Being a big hip hop head, would you say you have a favourite MC?

I wouldn’t say I have a favourite, I could probably do a top 5 if I was forced to. Everyone gives Rakim, Kane etc a shout on those lists and for good reason, but I would have to have a couple of artists like Chubb Rock in there – I always thought he had a great voice, witty and had a positive message in what he said allround. Others like maybe Special Ed. There was just a lot of charisma in those early 90s records.

Well Chris thank you again for spending some time with us, we are all looking forward to hearing your mix! Before we let you go, is there anything you want to get the Footpatrol and Frequent Players family excited about?
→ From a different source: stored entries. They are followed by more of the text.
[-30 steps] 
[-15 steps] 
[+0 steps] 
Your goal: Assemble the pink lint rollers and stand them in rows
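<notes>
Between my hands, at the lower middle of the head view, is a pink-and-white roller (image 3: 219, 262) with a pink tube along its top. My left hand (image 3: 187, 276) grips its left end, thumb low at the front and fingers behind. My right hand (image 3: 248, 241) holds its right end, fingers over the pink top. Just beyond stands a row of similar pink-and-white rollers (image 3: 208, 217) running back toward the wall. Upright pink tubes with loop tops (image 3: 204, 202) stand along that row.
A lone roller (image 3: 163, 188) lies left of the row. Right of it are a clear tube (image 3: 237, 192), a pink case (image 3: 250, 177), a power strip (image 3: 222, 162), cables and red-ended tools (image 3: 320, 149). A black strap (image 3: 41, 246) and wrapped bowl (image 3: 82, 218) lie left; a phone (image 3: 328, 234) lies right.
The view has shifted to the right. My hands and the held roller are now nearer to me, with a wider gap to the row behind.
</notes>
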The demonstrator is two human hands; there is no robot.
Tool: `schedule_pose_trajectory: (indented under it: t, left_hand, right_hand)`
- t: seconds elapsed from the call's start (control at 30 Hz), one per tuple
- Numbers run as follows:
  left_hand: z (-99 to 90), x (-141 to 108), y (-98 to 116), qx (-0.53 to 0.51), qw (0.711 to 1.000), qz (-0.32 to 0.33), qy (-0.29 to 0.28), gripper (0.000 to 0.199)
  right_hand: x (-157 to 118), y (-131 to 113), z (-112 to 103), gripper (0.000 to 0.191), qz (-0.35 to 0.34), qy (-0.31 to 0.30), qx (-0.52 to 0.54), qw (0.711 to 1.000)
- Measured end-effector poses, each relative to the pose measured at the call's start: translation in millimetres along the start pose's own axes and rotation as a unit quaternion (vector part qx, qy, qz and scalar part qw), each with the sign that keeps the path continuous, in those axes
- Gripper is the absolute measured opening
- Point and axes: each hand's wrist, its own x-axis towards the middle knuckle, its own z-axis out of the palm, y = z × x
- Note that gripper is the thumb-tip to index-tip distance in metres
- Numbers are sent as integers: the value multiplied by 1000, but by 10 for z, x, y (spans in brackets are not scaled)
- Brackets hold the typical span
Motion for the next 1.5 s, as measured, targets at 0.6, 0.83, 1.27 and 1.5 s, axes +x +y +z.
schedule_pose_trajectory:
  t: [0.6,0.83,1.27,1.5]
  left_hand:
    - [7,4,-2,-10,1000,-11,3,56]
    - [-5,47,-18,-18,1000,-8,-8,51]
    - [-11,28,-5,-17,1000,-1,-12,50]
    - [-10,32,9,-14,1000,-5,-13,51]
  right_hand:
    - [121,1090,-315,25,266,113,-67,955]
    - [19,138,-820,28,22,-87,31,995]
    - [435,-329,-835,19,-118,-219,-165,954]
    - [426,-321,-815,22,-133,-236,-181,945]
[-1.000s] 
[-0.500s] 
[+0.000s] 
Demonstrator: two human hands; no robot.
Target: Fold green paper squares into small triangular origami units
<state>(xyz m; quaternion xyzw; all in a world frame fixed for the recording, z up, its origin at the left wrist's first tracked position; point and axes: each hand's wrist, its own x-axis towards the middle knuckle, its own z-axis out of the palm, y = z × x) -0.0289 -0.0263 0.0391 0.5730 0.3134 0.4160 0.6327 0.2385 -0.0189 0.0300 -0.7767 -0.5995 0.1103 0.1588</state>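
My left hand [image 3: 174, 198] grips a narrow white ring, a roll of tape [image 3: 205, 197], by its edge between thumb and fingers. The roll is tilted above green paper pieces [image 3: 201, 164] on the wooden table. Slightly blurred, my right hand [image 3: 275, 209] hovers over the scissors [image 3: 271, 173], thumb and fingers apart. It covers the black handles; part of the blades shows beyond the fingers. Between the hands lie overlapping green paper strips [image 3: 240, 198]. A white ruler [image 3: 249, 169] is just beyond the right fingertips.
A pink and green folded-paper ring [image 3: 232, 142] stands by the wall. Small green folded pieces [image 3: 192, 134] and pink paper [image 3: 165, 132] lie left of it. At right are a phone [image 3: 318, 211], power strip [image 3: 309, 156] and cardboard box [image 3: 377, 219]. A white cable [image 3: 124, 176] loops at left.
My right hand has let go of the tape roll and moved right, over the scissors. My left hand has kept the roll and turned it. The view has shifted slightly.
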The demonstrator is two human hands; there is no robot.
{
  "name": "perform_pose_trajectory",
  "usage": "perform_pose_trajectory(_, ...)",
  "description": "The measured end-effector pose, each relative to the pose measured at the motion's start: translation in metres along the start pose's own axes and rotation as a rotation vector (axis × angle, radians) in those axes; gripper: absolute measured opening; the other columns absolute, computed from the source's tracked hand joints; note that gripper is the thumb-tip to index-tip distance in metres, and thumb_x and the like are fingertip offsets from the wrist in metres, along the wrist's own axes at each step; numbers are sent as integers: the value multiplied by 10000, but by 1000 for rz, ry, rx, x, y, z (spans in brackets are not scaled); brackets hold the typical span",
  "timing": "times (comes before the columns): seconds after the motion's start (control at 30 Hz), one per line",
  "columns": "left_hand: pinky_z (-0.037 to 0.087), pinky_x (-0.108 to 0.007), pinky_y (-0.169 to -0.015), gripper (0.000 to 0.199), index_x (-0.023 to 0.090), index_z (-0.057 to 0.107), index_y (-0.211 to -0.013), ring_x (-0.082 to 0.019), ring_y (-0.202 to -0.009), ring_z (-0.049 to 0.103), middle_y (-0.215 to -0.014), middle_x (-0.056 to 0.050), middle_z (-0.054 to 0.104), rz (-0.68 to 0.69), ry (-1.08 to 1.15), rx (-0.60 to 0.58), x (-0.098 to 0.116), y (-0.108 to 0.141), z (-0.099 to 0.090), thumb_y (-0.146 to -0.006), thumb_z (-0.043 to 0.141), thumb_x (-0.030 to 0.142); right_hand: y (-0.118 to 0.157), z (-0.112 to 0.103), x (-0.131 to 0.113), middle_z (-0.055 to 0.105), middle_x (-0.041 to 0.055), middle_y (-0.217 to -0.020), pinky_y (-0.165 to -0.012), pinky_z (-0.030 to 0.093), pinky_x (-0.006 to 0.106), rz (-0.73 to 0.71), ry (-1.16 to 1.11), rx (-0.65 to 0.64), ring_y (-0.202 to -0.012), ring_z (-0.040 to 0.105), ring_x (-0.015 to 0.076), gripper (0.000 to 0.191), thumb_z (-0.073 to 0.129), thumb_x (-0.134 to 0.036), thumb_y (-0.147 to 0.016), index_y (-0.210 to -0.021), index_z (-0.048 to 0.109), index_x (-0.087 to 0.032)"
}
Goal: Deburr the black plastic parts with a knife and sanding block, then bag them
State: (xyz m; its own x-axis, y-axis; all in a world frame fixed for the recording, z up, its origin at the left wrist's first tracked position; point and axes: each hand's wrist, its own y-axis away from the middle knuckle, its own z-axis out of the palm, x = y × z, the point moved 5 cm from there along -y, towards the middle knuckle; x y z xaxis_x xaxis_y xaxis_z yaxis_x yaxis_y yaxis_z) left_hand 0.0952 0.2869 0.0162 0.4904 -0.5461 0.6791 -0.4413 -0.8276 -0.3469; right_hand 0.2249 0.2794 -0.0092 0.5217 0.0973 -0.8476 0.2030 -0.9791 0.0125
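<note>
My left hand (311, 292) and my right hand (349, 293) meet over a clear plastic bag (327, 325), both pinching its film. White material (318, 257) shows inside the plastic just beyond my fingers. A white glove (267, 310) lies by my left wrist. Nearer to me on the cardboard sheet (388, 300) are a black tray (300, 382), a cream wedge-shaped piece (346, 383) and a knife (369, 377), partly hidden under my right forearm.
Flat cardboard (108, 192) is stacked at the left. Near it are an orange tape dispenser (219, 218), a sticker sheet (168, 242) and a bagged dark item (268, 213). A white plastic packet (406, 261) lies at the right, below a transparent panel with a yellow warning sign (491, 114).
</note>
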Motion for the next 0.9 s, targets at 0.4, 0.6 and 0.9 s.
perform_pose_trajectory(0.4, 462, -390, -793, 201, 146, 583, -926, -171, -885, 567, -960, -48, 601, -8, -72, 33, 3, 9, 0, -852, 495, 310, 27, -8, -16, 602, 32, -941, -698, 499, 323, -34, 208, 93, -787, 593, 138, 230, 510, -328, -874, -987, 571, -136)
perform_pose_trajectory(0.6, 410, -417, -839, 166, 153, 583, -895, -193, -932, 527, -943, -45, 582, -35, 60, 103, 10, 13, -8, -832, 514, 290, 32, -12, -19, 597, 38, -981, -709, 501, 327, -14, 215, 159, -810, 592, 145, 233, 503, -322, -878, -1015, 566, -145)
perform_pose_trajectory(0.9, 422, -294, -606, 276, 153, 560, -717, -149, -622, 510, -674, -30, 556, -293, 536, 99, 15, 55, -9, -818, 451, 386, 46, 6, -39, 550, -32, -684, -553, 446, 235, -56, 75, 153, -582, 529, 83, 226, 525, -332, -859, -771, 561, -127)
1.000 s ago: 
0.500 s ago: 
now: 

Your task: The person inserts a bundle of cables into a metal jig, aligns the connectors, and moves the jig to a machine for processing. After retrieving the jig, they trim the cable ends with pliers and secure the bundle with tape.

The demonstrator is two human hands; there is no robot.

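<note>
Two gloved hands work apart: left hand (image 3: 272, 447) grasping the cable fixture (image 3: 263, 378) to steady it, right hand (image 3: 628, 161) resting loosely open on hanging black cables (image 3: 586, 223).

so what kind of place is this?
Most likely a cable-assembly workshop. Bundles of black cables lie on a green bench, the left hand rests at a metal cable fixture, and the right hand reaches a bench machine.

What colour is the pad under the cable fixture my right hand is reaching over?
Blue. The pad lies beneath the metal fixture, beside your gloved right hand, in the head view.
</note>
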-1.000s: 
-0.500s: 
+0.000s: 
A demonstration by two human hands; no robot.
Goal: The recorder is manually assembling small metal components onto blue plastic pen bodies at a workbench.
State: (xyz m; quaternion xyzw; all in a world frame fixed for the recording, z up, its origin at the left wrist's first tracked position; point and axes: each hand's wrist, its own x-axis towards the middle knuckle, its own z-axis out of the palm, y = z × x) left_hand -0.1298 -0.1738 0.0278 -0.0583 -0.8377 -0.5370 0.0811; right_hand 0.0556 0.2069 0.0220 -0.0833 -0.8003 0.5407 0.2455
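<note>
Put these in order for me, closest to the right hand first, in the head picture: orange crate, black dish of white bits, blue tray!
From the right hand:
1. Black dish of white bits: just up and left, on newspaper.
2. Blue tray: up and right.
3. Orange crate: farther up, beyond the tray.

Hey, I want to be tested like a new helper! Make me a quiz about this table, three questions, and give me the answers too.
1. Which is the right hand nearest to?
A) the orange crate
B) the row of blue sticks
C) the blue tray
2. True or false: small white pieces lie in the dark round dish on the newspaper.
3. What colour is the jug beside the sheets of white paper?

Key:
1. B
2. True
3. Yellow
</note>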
Yeah, so I got quite a few records coming. Lockdown has been a bit of a weird one with labels slowing down a bit and record shops were not open either so I made the decision to hold back on some stuff.

All being well, the bits I have been working on should be coming out before the end of the year. There’s another Suburban Architecture EP coming in October which I co-produced, a 7” with a rapper called Simba from Mozambique and that’s a collaboration with Kardinal Offishal, a second volume of Library Archive which is a compilation which I did with Mr. Thing and a handful of remixes coming too – stuff with Inkswel featuring Steve Spacek, Planetself with John Robinson and a couple more. There’s another Digging the Vaults 10” coming too with KPM which has been in the pipeline a while now. So quite a lot in the bag which will hopefully see the light of day before Christmas if not soon after!

Thank you Chris!

We would also like to say a special thank you to PUMA and our Soho Neighbours: Reckless Records, Phonica and Sister Ray for allowing us to photograph in-store.